Discussion in 'Family, Friends, and Relationships' started by Fernweh82, Jun 30, 2015.

  1. Fernweh82

    Regular Member

    Joined:
    Jun 28, 2015
    Messages:
    3
    Likes Received:
    0
    Location:
    San Francisco
    Gender:
    Female
    Sexual Orientation:
    Bisexual
    So there is this girl at work...
    Ever since I started on the job, I noticed her. A very feminine girl: cute dresses, high heels, beautiful dark skin, curly long black hair, ... No one would ever suspect she's lesbian, but as it turns out, she is.

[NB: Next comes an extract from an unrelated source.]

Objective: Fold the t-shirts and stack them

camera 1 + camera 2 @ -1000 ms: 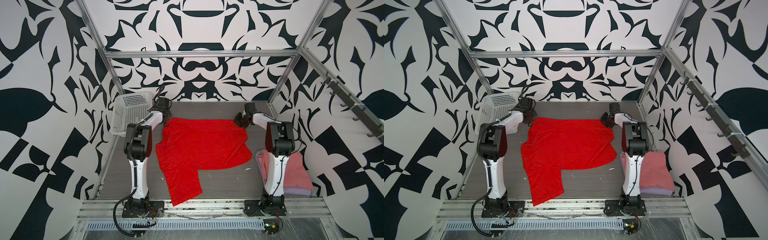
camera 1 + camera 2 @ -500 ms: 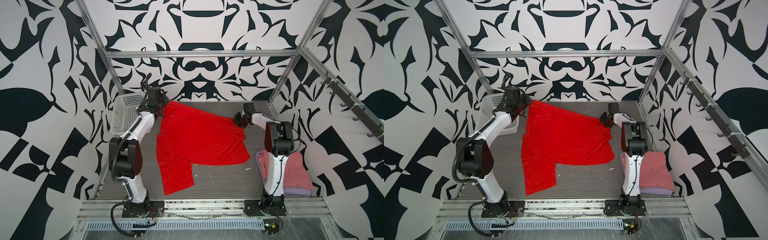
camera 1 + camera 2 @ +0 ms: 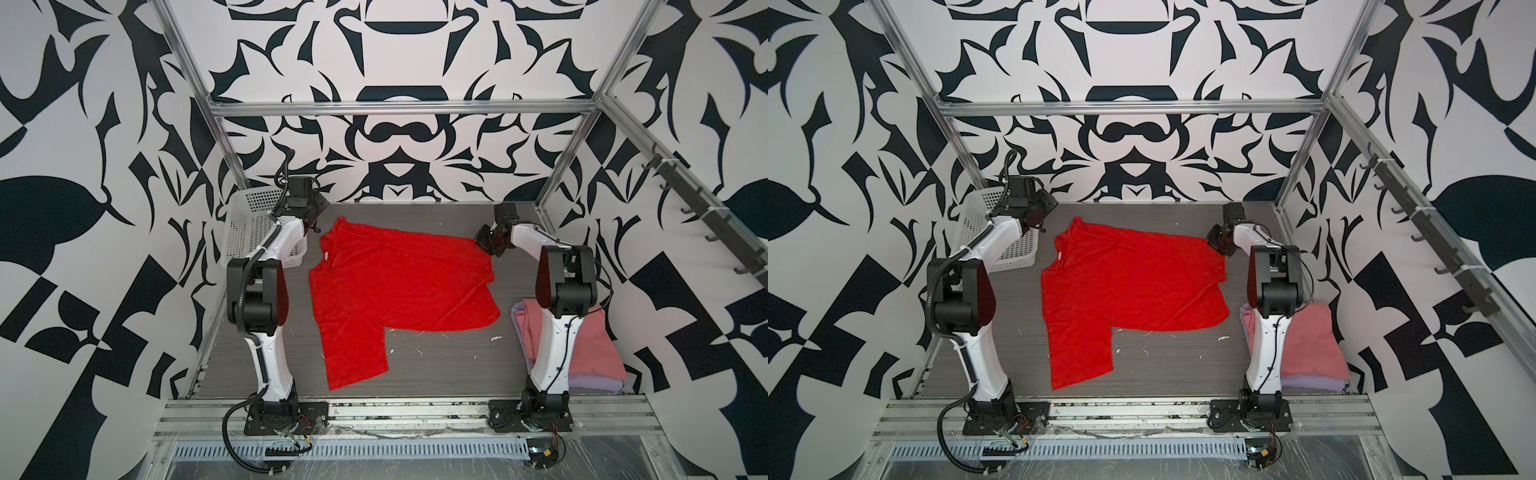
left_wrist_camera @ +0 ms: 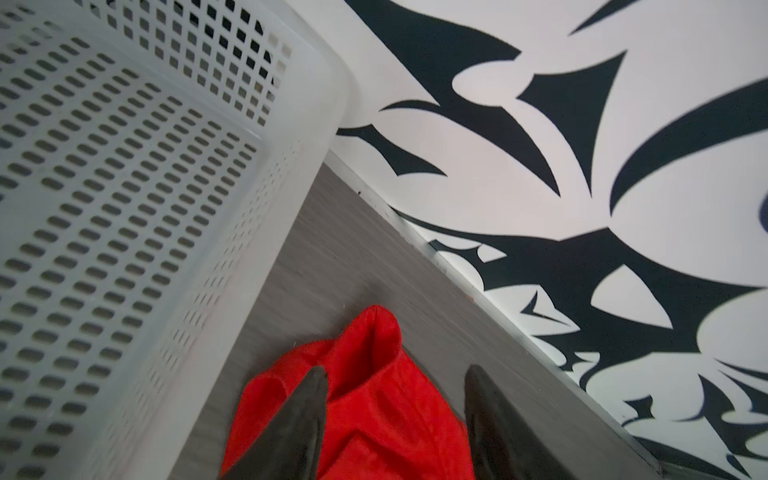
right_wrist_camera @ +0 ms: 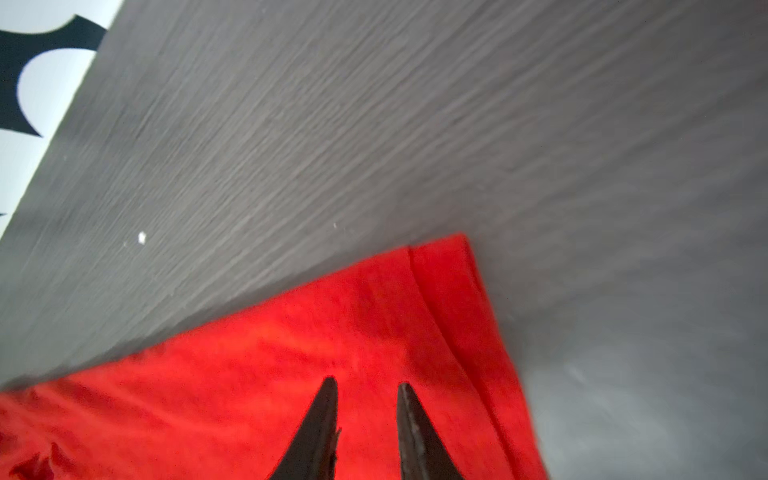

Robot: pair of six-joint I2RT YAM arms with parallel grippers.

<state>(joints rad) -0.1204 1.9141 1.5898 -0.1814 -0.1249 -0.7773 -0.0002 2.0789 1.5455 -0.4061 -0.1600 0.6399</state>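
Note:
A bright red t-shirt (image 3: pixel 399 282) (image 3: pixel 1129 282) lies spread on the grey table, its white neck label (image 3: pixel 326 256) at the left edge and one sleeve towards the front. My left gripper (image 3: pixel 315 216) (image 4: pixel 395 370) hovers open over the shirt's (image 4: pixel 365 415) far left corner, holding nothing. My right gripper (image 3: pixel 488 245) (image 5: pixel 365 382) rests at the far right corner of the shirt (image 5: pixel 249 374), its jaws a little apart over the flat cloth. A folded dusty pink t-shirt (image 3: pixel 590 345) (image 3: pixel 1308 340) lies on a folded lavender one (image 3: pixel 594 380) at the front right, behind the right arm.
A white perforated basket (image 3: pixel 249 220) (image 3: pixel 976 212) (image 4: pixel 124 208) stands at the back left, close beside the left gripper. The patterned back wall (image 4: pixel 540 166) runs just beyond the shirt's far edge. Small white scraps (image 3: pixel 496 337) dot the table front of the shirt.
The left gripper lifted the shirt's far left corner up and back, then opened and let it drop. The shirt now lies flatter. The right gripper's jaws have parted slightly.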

    I think she found out about her sexual orientation rather recently, like, over the past 5 years or so. I always noticed she made some subtle remarks in which she seemed to be doubting her sexuality. I'm not sure whether she only did so in my presence, or not. Though I often had the feeling that I was the only colleague that picked up on those hints, perhaps because it's all so familiar to me. Anyway, it did not come as a big shock to me when she started a relationship with another woman, about 3 years ago now.

    We've been colleagues for the same company for 6 years now, but most of the time we work at different locations. I only saw her once in a while. However, every time we met she was super friendly to me. Sometimes she and some other colleagues would meet up at her place after work. She was always the one who would ask if I would like to come too. (Seems maybe she's just polite that way, but I know she was picky about who she invited and who not).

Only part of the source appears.